Agora, o mais cabisbaixo de entre aquela gente é o seu presidente. Esse sabe que, quer o vento sopre de um lado, quer sopre de outro, tem os dias contados. Contadíssimos. Em contagem decrescente, tal como decrescente é o respeito que inspira mesmo entre aqueles que juraram que havia ali saber e verticalidade.

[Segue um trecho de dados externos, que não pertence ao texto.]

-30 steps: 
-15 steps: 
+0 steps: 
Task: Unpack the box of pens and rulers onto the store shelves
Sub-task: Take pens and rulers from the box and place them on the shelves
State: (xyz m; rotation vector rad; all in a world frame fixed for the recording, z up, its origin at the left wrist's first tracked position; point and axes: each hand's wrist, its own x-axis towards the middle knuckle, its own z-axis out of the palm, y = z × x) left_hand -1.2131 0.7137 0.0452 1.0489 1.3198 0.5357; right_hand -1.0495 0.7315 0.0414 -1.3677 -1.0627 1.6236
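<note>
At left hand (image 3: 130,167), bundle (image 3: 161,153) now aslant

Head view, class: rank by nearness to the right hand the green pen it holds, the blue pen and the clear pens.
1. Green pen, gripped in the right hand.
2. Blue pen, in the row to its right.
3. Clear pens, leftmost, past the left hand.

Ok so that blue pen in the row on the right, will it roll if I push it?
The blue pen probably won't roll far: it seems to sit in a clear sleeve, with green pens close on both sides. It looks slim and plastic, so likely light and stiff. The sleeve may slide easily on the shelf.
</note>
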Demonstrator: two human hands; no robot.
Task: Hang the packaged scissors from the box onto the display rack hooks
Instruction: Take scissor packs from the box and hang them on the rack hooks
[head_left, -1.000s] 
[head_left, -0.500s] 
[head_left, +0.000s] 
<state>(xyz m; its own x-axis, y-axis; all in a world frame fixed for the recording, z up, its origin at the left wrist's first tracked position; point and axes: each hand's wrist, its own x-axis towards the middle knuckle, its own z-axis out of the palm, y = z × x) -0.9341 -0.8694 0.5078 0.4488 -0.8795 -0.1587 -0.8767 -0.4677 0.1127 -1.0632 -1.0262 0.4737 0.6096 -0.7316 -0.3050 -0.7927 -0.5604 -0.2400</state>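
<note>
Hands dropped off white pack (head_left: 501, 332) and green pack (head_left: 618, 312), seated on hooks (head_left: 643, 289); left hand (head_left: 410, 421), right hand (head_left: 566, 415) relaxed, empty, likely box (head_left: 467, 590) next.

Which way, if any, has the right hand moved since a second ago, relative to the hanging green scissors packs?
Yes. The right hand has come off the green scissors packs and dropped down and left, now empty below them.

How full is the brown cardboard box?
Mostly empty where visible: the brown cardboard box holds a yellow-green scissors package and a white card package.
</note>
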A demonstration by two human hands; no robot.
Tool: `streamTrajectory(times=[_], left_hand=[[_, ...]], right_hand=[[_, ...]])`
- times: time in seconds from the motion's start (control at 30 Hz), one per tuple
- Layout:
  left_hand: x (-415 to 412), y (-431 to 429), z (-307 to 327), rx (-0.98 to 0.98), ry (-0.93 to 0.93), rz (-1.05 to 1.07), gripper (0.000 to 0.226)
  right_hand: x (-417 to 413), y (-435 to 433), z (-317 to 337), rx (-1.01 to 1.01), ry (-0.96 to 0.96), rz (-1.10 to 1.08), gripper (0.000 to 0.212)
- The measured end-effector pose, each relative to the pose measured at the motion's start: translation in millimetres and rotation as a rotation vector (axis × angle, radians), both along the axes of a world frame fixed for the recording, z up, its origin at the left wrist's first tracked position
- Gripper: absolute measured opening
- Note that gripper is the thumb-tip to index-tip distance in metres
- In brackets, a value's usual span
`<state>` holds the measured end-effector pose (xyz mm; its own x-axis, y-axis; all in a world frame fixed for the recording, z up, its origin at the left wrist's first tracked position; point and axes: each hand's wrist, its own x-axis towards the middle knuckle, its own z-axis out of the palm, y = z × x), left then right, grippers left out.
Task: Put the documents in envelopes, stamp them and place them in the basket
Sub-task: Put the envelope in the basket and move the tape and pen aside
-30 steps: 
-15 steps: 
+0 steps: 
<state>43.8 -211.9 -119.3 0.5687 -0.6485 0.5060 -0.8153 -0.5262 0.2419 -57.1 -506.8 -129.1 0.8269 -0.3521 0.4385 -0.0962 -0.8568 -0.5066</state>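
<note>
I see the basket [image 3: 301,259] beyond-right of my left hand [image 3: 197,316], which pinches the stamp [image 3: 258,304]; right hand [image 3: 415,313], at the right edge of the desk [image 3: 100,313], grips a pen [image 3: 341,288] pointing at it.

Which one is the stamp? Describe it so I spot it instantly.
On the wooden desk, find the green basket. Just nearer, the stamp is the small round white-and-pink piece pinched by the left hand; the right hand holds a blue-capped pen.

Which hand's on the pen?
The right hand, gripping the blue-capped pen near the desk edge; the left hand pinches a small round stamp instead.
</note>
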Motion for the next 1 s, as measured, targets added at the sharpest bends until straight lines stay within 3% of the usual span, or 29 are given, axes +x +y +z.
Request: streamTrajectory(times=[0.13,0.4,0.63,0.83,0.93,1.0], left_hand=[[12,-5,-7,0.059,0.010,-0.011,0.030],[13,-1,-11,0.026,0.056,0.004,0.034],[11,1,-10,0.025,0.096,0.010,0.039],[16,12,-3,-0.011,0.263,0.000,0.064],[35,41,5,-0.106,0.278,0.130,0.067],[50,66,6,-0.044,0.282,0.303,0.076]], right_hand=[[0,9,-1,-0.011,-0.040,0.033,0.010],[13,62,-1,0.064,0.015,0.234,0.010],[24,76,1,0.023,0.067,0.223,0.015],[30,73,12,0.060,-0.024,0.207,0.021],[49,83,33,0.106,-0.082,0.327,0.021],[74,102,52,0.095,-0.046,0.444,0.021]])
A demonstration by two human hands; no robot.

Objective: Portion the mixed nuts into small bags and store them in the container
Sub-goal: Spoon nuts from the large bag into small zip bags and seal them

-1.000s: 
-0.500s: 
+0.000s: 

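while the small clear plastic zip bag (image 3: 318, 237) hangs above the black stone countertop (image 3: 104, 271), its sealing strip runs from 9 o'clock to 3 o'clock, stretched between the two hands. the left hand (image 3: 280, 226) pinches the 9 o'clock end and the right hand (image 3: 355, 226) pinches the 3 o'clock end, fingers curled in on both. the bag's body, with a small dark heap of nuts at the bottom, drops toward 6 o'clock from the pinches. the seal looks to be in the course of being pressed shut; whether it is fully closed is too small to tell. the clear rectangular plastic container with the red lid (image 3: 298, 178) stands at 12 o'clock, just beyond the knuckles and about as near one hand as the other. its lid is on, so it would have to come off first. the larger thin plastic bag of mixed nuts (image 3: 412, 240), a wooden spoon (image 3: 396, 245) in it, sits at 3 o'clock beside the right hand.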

Estão à espera. Uma espera ansiosa. Deixaram tudo artilhado por toda a parte. Nos papéis orçamentais, nos bancos doentes devidamente ataviados de sarna e embuste. Para eles o parlamento é um circo de habilidades várias. Às vezes avançam em esquadrão e pegam nas deixas uns dos outros, autoelogiando-se, que bem que nós falamos, que capacidades verbais temos. De quando em quando, actuam por conta e risco lançando uivos como se estivessem sozinhos num monte.

Esta direita folclórica se pudesse partia o maxilar à esquerda por entre gargalhadas. Sonha deitar-lhe a fateixa e apertar-lhe o papo. Deleitar-se-ia com o tormento do estrebucho. Gente boa, esta gente, tão religiosa, ele é missa do galo, ele é Menino Jesus nas palhinhas, a todos um bom Natal, noite feliz, noite de amor.

Nesta quadra santa, a pretexto da concórdia e da Hosana nas alturas, vamos assistir a mais um discurso cheio de rancor, vindo de Belém. Entre presépios e música afável será destilada nas entrelinhas mais uma quantidade apreciável de veneno.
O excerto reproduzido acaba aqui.